◆ EXERCISE PROMPT: The lines from the top of the material through the line with "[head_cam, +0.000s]" are to be set down exactly. Leave the pictures out.

◆ SOURCE RECORDS:
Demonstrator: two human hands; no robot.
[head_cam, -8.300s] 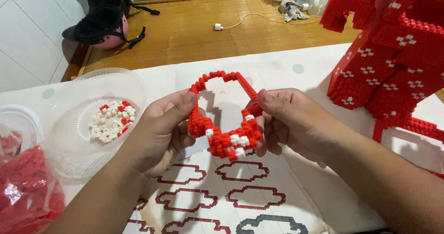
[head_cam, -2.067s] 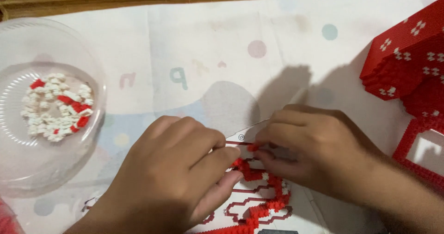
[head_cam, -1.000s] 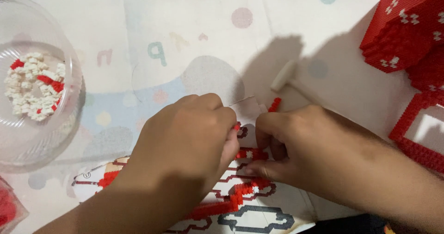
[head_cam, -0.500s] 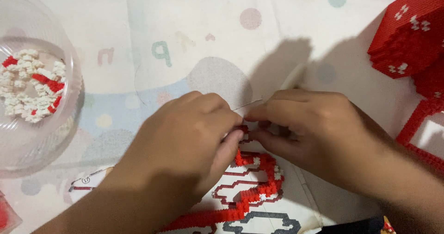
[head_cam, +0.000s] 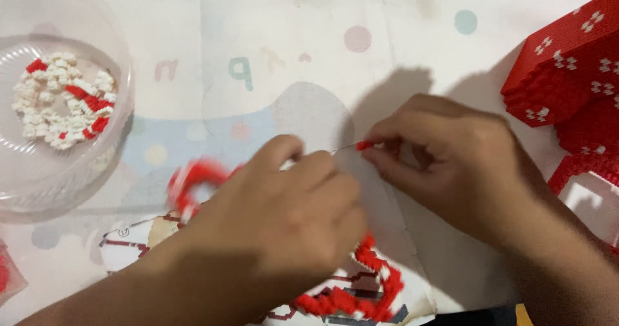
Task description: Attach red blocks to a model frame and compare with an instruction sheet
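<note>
A ring built of small red and white bricks (head_cam: pixel 361 294) lies on a printed instruction sheet (head_cam: pixel 129 245); its far loop (head_cam: pixel 193 177) is motion-blurred. My left hand (head_cam: pixel 290 216) lies curled over the ring's middle and hides most of it, seemingly gripping it. Just right of it, my right hand (head_cam: pixel 451 171) pinches one small red brick (head_cam: pixel 364 145) between thumb and forefinger. A thin pale sliver runs from that brick towards my left fingertips; I cannot tell what it is.
A clear plastic bowl (head_cam: pixel 71 184) with several white and red loose bricks (head_cam: pixel 61 100) stands at the left. A large red brick model with white crosses (head_cam: pixel 567 68) and a red brick frame (head_cam: pixel 580 168) stand at the right edge. A patterned cloth (head_cam: pixel 258 36) covers the table.
My hands have drawn slightly apart. My right hand has lifted a small red brick clear of the ring, and the ring's far loop has swung out to the left of my left hand.
</note>
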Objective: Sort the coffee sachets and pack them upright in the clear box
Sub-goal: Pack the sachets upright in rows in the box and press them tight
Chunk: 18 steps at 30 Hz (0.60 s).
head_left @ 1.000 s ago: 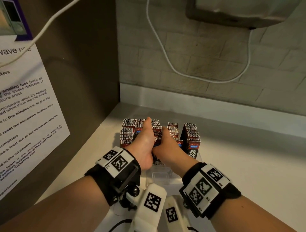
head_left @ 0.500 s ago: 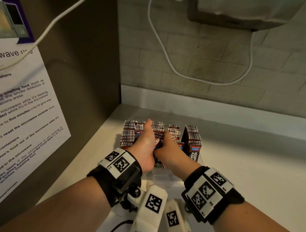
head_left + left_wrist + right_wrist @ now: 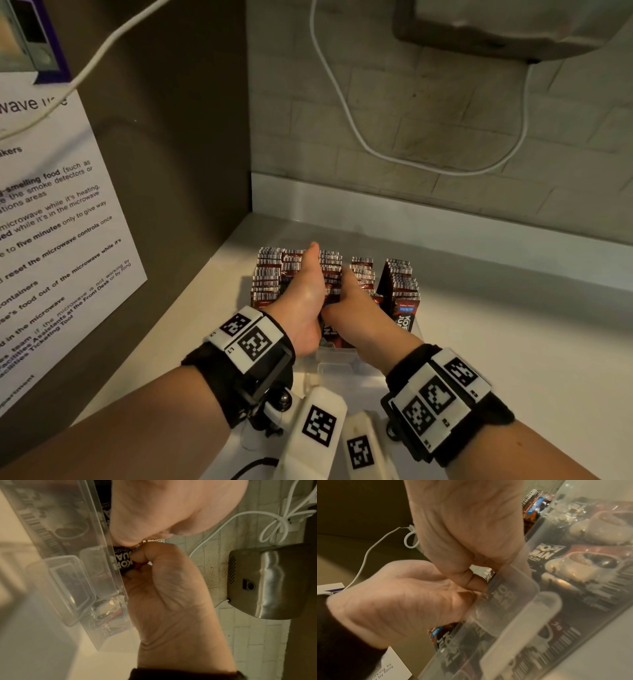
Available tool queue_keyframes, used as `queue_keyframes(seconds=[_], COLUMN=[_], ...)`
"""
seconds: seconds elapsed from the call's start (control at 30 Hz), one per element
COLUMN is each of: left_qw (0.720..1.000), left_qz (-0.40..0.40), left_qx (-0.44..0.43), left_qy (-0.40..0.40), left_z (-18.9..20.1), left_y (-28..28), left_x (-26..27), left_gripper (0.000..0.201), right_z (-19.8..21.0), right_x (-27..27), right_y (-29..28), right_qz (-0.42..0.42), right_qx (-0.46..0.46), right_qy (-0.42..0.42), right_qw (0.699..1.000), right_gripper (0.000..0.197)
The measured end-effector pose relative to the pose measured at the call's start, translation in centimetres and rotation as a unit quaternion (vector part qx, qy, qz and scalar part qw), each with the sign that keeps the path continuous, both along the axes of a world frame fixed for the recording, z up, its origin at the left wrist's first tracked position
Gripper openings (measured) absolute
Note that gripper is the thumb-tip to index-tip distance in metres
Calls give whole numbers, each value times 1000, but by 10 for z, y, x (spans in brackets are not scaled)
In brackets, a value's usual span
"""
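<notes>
A clear plastic box (image 3: 337,361) stands on the white counter, packed with rows of brown coffee sachets (image 3: 269,275) standing upright, barcoded top edges up. Both hands are inside it, side by side in the middle rows. My left hand (image 3: 305,291) reaches deep between the rows, and its thumb (image 3: 145,555) pinches a black-labelled sachet (image 3: 122,559) against the box wall (image 3: 72,550). Touching it on the right, my right hand (image 3: 356,298) curls round sachets (image 3: 488,574) in the neighbouring row. The fingertips of both hands are hidden among the packets.
A dark cabinet side with a printed notice (image 3: 51,222) closes the left. The brick wall behind carries a white cable (image 3: 376,154) and a steel hand dryer (image 3: 513,27). Bare white counter (image 3: 513,342) lies right of the box.
Both hands stay pressed together inside the box; they have shifted only very slightly among the sachets.
</notes>
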<state>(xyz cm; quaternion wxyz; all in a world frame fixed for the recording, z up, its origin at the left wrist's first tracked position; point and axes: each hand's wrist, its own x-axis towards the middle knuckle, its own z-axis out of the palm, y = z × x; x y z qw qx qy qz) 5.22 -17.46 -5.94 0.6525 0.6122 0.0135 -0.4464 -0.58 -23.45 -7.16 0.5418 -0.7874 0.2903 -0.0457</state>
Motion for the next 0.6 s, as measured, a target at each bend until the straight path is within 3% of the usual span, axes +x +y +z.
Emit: queue_keyframes(seconds=[0.23,0.6], left_qw=[1000,999], left_qz=[10,30], left_qx=[-10,-9], left_qy=[4,5], left_z=[2,0], left_y=[2,0], left_x=[2,0], left_gripper=[90,92], right_z=[3,7], right_x=[-1,0], right_y=[1,5], right_qz=[-32,-28], right_qx=[0,22], right_qy=[-10,-9], right_qw=[999,999], right_gripper=[60,60])
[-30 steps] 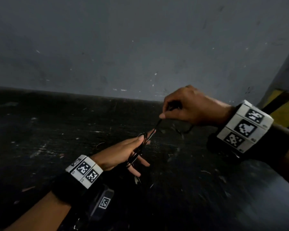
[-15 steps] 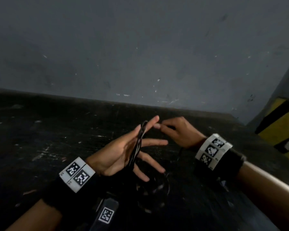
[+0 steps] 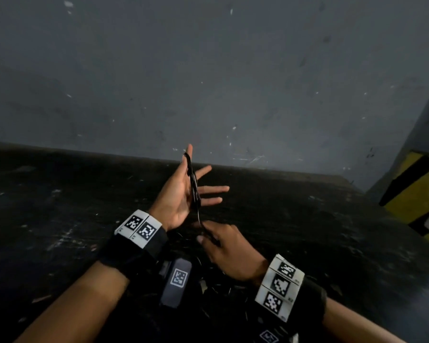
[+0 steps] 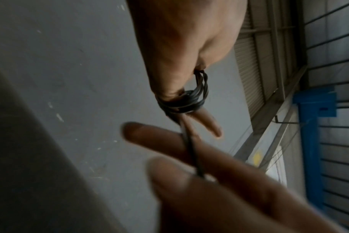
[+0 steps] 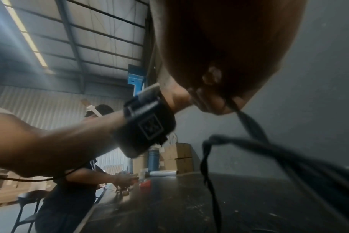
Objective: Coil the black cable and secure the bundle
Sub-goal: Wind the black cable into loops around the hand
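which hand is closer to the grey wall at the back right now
Left. The left hand is raised with spread fingers reaching up towards the grey wall; the right hand sits lower and nearer the person, pinching the black cable.

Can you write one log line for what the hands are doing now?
left hand: open, cable looped on fingers | right hand: pinches cable below | bundle: unsecured

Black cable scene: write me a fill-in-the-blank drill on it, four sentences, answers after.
1. The cable is wound in loops around the ____ hand.
2. That hand's fingers are spread and ____, not curled.
3. The right hand ____ the strand running down from the loops.
4. Behind the dark table stands a ____ wall.

Answers: left; straight; pinches; grey
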A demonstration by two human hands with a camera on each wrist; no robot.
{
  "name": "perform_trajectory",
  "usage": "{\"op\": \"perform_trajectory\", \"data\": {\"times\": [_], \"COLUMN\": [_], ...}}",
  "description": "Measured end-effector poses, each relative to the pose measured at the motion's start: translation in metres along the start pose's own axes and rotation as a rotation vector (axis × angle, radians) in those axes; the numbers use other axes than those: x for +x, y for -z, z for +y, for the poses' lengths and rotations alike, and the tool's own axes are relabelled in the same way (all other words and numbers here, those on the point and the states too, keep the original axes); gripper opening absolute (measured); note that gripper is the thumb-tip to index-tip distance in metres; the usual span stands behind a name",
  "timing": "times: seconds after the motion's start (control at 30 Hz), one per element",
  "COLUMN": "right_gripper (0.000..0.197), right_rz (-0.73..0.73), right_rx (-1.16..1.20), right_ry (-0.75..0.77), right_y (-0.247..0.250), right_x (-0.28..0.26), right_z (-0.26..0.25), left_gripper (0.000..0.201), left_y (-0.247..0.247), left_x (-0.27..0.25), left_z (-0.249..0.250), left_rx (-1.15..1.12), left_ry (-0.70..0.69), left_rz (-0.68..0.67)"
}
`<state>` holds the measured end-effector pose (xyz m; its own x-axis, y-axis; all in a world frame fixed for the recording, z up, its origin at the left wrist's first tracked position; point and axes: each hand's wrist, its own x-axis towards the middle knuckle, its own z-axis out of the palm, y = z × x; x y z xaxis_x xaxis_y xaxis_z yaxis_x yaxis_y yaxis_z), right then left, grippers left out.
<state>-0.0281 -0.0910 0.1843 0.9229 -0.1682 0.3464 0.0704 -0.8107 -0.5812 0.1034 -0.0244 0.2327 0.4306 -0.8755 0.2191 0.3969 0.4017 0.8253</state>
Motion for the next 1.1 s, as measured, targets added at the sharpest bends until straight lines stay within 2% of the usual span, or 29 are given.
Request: {"op": "perform_trajectory", "data": {"times": [0.07,0.17,0.23,0.33,0.5,0.63,0.77,0.9,0.97,1.03,1.1], "right_gripper": [0.017,0.019,0.025,0.027,0.015,0.016,0.022,0.023,0.018,0.016,0.014], "right_rz": [-0.103,-0.389,-0.484,-0.502,-0.425,-0.465,-0.542,-0.366,-0.295,-0.247,-0.274], "right_rx": [-0.001,0.109,0.115,0.026,-0.076,-0.278,-0.516,-0.951,-1.062,-1.173,-1.240], "right_ry": [-0.054,-0.205,-0.267,-0.344,-0.388,-0.211,-0.010,0.075,0.115,0.253,0.306], "right_y": [0.007,0.021,0.029,0.046,0.087,0.107,0.114,0.126,0.128,0.125,0.122], "right_x": [-0.005,-0.014,-0.016,-0.015,-0.010,-0.004,-0.006,-0.006,-0.003,0.000,0.006], "right_z": [-0.009,-0.026,-0.030,-0.029,-0.032,-0.046,-0.066,-0.075,-0.081,-0.088,-0.092], "left_gripper": [0.044,0.044,0.044,0.044,0.045,0.050,0.054,0.048,0.042,0.037,0.031], "left_y": [0.010,0.020,0.024,0.027,0.030,0.022,0.018,0.015,0.014,0.011,0.006], "left_x": [0.000,0.000,-0.001,-0.002,-0.005,-0.009,-0.010,-0.014,-0.018,-0.023,-0.029], "left_z": [-0.005,-0.010,-0.013,-0.014,-0.018,-0.031,-0.035,-0.035,-0.036,-0.037,-0.035], "left_rx": [0.048,0.116,0.146,0.247,0.433,0.628,0.661,0.680,0.734,0.779,0.768], "left_ry": [-0.007,0.000,0.007,-0.014,-0.004,0.036,0.049,0.041,0.058,0.103,0.197], "left_rz": [0.039,0.087,0.103,0.144,0.170,0.081,0.057,0.053,0.017,-0.043,-0.110]}}
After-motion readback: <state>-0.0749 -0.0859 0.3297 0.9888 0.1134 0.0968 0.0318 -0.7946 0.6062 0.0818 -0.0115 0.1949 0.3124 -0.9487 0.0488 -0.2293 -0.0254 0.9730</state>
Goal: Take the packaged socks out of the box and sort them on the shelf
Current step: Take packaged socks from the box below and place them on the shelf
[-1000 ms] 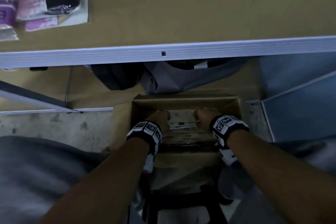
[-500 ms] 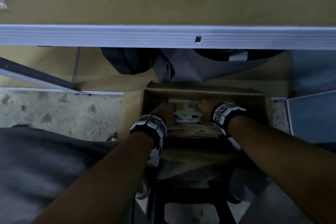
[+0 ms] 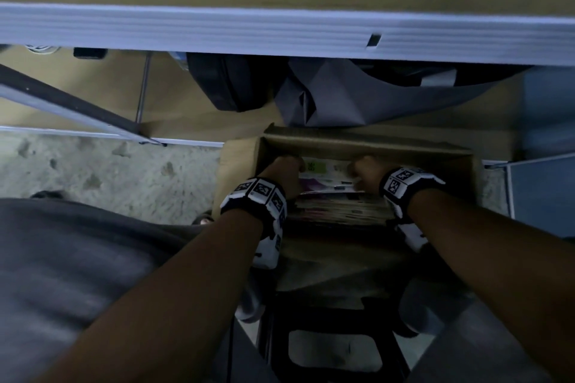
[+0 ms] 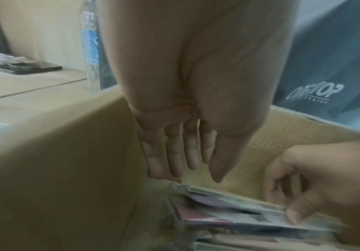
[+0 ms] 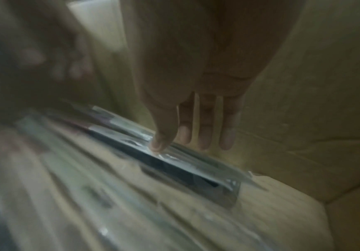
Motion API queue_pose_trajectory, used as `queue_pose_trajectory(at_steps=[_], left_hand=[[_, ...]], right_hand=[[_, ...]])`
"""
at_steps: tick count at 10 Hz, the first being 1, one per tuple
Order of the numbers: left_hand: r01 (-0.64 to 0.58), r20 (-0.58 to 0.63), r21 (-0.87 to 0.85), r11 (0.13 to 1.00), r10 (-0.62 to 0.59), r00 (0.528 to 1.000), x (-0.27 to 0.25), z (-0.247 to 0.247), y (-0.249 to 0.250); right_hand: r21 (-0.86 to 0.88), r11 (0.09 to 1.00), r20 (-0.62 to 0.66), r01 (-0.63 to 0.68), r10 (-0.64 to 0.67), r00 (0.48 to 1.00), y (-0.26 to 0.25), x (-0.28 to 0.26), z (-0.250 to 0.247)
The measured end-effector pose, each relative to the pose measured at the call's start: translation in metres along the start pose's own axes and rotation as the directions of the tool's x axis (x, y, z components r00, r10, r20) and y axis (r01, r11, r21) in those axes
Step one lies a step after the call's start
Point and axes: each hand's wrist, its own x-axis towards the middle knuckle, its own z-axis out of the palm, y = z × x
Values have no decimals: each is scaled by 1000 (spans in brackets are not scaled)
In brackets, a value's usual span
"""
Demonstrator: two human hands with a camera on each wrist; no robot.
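Observation:
An open cardboard box [image 3: 357,141] sits on a black stool below the shelf [image 3: 280,31]. Packaged socks [image 3: 339,211] stand in it in a tight row. Both hands are inside, at the rearmost packs. My left hand [image 3: 287,169] hangs by the box's left wall [image 4: 56,161] with straight fingers [image 4: 174,161] just above the packs [image 4: 228,214], holding nothing. My right hand [image 3: 362,171] pinches the rear packs [image 5: 174,163], thumb [image 5: 159,144] on their top edge and the other fingers behind them. The right wrist view is blurred.
A dark bag [image 3: 224,84] and a grey bag [image 3: 342,96] lie on the lower shelf behind the box. A water bottle [image 4: 90,51] and a phone [image 4: 26,68] sit there to the left. Concrete floor [image 3: 109,171] lies left, a blue panel [image 3: 544,180] right.
The head view has tilted down, so the packs lying on the upper shelf have left the frame. Both hands remain in the box at the rear packs, slightly lower.

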Motion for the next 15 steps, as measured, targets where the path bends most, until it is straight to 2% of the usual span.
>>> queue_pose_trajectory(at_steps=[1,2,4,5,6,8,9,11,12,14,15], left_hand=[[-10,-17,5,1000,10,1000,-3,-3,-1],[-33,-36,-5,999,33,999,-7,-4,1],[-38,-64,-13,999,37,997,-18,-8,8],[-18,-56,-38,999,16,998,-23,-11,11],[-2,-32,-19,1000,1,999,-27,-13,12],[-32,-101,31,999,35,994,-43,-17,19],[-41,-110,74,996,49,993,-51,-13,23],[-53,-57,184,981,64,996,-53,-9,42],[-52,-53,232,971,66,996,-47,-2,53],[-57,-28,316,947,70,997,-13,21,72],[-35,51,389,921,16,999,-5,28,92]], right_hand=[[47,998,-34,-31,33,999,5,-3,-5],[20,999,-75,-48,49,996,5,-6,-5],[-188,980,-111,-58,38,993,-8,-14,-5],[-236,969,-144,-67,33,989,-12,-22,-11],[-245,965,-196,-93,45,979,-13,-39,-19],[-242,955,-275,-172,102,956,-5,-93,-38],[-178,961,-294,-212,154,943,5,-128,-48],[-15,960,-436,-279,245,866,22,-207,-60],[50,961,-496,-270,259,829,31,-241,-59],[200,950,-543,-239,310,780,50,-275,-41],[296,936,-554,-190,331,764,61,-277,-35]])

◆ SOLUTION:
Demonstrator: two human hands; no robot.
[head_cam, -8.300s] 
[head_cam, -2.067s] 
[head_cam, -1.000s] 
[head_cam, -0.500s] 
[head_cam, +0.000s] 

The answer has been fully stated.